**Problem to solve**: Every entry below should be returned exactly as it appears, with pictures left out.
━━━ Records shown ━━━
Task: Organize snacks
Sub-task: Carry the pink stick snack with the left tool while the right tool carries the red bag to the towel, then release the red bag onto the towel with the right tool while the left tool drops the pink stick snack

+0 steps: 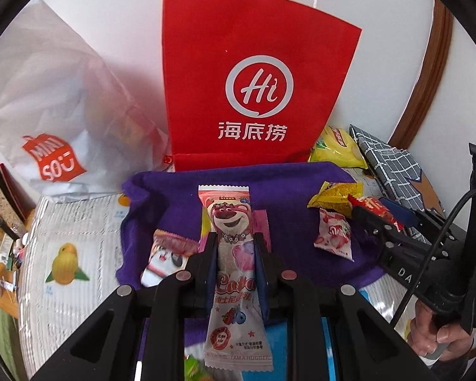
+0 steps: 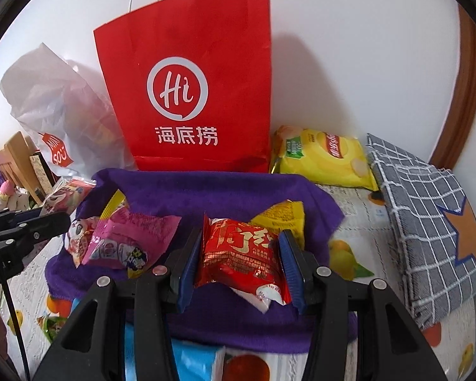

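The left gripper (image 1: pixel 234 247) is clamped on a long pink bear-printed snack packet (image 1: pixel 234 273) reading "Lova" and "I AM A HUGGER", held above the purple towel (image 1: pixel 181 190). The right gripper (image 2: pixel 241 254) squeezes a red foil snack pack (image 2: pixel 241 254) with gold Chinese lettering over the same towel. Behind stand a red "Hi" 海底捞 paper bag (image 2: pixel 187 73), a white MINISO plastic bag (image 1: pixel 47 101) and a yellow chip bag (image 2: pixel 323 158).

Red paper bag (image 2: pixel 187 95) walls off the back — purple towel (image 2: pixel 225 197) centre lies passable.
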The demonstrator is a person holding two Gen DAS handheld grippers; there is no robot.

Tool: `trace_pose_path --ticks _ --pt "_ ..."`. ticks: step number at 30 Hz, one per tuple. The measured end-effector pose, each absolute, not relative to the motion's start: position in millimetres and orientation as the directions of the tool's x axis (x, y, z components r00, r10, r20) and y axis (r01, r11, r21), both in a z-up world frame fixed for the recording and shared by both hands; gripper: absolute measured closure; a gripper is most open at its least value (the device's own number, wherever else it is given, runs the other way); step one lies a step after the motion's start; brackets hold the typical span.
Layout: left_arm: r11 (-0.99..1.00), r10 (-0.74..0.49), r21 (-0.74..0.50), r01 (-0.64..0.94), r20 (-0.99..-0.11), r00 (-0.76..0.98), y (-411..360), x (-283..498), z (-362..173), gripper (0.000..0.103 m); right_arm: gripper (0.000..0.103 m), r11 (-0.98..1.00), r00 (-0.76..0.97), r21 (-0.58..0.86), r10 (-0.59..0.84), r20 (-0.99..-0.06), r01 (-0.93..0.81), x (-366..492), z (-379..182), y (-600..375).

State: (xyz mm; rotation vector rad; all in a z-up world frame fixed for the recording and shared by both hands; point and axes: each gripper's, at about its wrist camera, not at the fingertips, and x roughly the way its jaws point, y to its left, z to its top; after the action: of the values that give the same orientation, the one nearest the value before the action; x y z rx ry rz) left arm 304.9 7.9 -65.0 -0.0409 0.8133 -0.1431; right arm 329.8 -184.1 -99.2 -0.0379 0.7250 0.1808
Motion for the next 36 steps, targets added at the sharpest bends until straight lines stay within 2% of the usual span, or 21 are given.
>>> trace_pose_path --ticks 12,36 --pt "0.991 -0.133 -0.083 0.107 -0.750 0.648 9.1 349.6 -86.5 0.083 0.055 0.978 0.716 -0.026 0.135 -0.685 -0.209 370.4 -117.3 -170.6" --pt "0.993 -0.113 -0.068 0.095 -0.766 0.633 11.5 357.0 -105.6 0.083 0.053 0.973 0.664 -0.027 0.137 -0.735 -0.230 383.1 -140.3 -168.9"
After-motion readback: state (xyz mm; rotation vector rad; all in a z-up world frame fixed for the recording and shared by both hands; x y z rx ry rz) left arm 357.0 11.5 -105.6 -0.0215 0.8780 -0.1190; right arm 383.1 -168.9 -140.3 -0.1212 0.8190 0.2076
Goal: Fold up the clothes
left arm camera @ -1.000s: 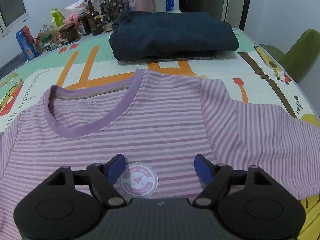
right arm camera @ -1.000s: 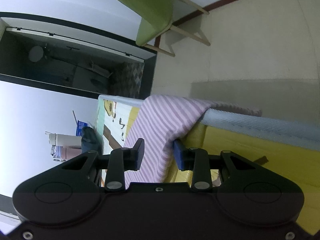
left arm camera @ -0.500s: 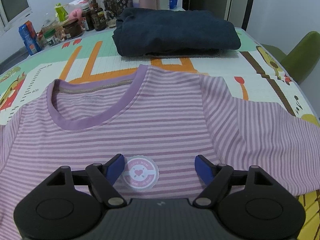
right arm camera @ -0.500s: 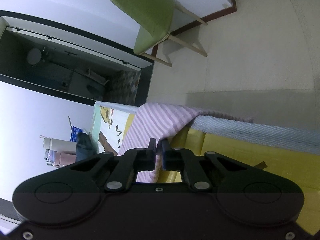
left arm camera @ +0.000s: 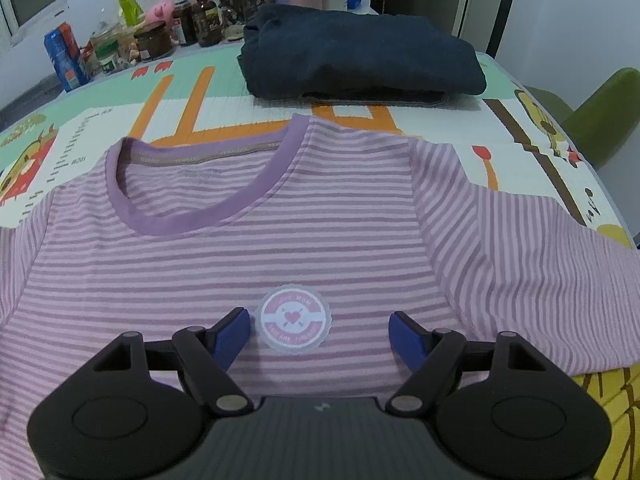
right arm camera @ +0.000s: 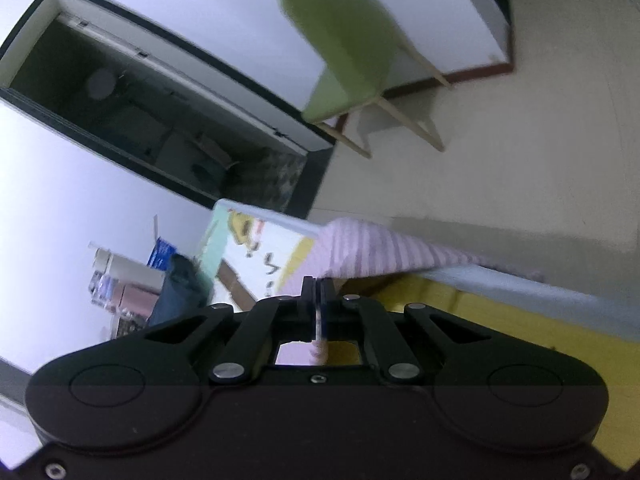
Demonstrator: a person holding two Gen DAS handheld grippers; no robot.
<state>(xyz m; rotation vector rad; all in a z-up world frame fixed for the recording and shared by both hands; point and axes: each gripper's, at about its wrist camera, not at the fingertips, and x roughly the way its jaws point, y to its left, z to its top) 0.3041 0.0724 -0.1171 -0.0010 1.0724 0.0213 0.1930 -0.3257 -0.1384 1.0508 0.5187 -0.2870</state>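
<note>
**Inspector:** Since a second ago, the right tongs [right arm camera: 316,300] have closed from wide apart to fully pinched on the sleeve edge of the striped shirt [left arm camera: 280,240] and begun lifting it; the left view is almost unchanged.

**Clerk:** Left wrist view first?

**Inspector:** Left tongs [left arm camera: 320,332] stand wide, holding nothing, poised over the round chest badge [left arm camera: 295,323]. Shirt lies front up, flat on the printed mat of the tabletop [left arm camera: 224,92], collar toward a folded dark garment [left arm camera: 360,60] just beyond it. Jars and bottles [left arm camera: 160,36] crowd the far edge.

**Clerk:** Right wrist view?

**Inspector:** Blurred. Striped cloth [right arm camera: 360,248] runs from the shut jaws over the tabletop edge [right arm camera: 520,284]; a green chair [right arm camera: 348,52] stands on the floor beyond.

**Clerk:** Risks?

**Inspector:** In my judgement, the pinch takes little fabric, so a quick lift could pull the sleeve free. With nothing pinning the body, the whole shirt may drag sideways and crease the fold.
</note>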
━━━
**Written reply**:
Task: Organize snacks
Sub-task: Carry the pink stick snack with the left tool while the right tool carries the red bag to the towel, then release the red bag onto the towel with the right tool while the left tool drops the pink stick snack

+0 steps: 
+0 steps: 

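The left gripper (image 1: pixel 234 247) is clamped on a long pink bear-printed snack packet (image 1: pixel 234 273) reading "Lova" and "I AM A HUGGER", held above the purple towel (image 1: pixel 181 190). The right gripper (image 2: pixel 241 254) squeezes a red foil snack pack (image 2: pixel 241 254) with gold Chinese lettering over the same towel. Behind stand a red "Hi" 海底捞 paper bag (image 2: pixel 187 73), a white MINISO plastic bag (image 1: pixel 47 101) and a yellow chip bag (image 2: pixel 323 158).

Red paper bag (image 2: pixel 187 95) walls off the back — purple towel (image 2: pixel 225 197) centre lies passable.
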The demonstrator is a person holding two Gen DAS handheld grippers; there is no robot.

Tool: `trace_pose_path --ticks _ --pt "_ ..."`. ticks: step number at 30 Hz, one per tuple. The measured end-effector pose, each absolute, not relative to the motion's start: position in millimetres and orientation as the directions of the tool's x axis (x, y, z components r00, r10, r20) and y axis (r01, r11, r21), both in a z-up world frame fixed for the recording and shared by both hands; gripper: absolute measured closure; a gripper is most open at its least value (the device's own number, wherever else it is given, runs the other way); step one lies a step after the motion's start; brackets hold the typical span.
Layout: left_arm: r11 (-0.99..1.00), r10 (-0.74..0.49), r21 (-0.74..0.50), r01 (-0.64..0.94), r20 (-0.99..-0.11), r00 (-0.76..0.98), y (-411..360), x (-283..498), z (-362..173), gripper (0.000..0.103 m); right_arm: gripper (0.000..0.103 m), r11 (-0.98..1.00), r00 (-0.76..0.97), r21 (-0.58..0.86), r10 (-0.59..0.84), r20 (-0.99..-0.06), r01 (-0.93..0.81), x (-366..492), z (-379..182), y (-600..375).

State: (xyz mm; rotation vector rad; all in a z-up world frame fixed for the recording and shared by both hands; point and axes: each gripper's, at about its wrist camera, not at the fingertips, and x roughly the way its jaws point, y to its left, z to its top; after the action: of the values that give the same orientation, the one nearest the value before the action; x y z rx ry rz) left arm 304.9 7.9 -65.0 -0.0409 0.8133 -0.1431; right arm 329.8 -184.1 -99.2 -0.0379 0.7250 0.1808
Motion for the next 36 steps, targets added at the sharpest bends until straight lines stay within 2% of the usual span, or 21 are given.
>>> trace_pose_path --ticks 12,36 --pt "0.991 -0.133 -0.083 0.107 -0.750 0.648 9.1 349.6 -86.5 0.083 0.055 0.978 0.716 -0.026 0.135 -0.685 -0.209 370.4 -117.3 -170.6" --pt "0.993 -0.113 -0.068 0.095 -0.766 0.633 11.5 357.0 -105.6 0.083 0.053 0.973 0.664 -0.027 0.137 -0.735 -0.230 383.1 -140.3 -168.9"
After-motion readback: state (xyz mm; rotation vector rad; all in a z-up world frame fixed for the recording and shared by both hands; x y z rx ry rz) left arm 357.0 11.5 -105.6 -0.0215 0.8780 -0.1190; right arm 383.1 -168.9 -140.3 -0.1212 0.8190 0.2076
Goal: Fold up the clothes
left arm camera @ -1.000s: 
right arm camera @ -1.000s: 
left arm camera @ -0.500s: 
right arm camera @ -0.500s: 
left arm camera @ +0.000s: 
right arm camera @ +0.000s: 
Demonstrator: a person holding two Gen DAS handheld grippers; no robot.
<state>(xyz m; rotation vector rad; all in a z-up world frame fixed for the recording and shared by both hands; point and axes: each gripper's, at about its wrist camera, not at the fingertips, and x roughly the way its jaws point, y to its left, z to its top) 0.3041 0.0724 -0.1171 -0.0010 1.0724 0.0213 0.1930 -0.3257 -0.1384 1.0508 0.5187 -0.2870</state>
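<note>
**Inspector:** Since a second ago, the right tongs [right arm camera: 316,300] have closed from wide apart to fully pinched on the sleeve edge of the striped shirt [left arm camera: 280,240] and begun lifting it; the left view is almost unchanged.

**Clerk:** Left wrist view first?

**Inspector:** Left tongs [left arm camera: 320,332] stand wide, holding nothing, poised over the round chest badge [left arm camera: 295,323]. Shirt lies front up, flat on the printed mat of the tabletop [left arm camera: 224,92], collar toward a folded dark garment [left arm camera: 360,60] just beyond it. Jars and bottles [left arm camera: 160,36] crowd the far edge.

**Clerk:** Right wrist view?

**Inspector:** Blurred. Striped cloth [right arm camera: 360,248] runs from the shut jaws over the tabletop edge [right arm camera: 520,284]; a green chair [right arm camera: 348,52] stands on the floor beyond.

**Clerk:** Risks?

**Inspector:** In my judgement, the pinch takes little fabric, so a quick lift could pull the sleeve free. With nothing pinning the body, the whole shirt may drag sideways and crease the fold.
</note>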

The exercise has been carried out completely.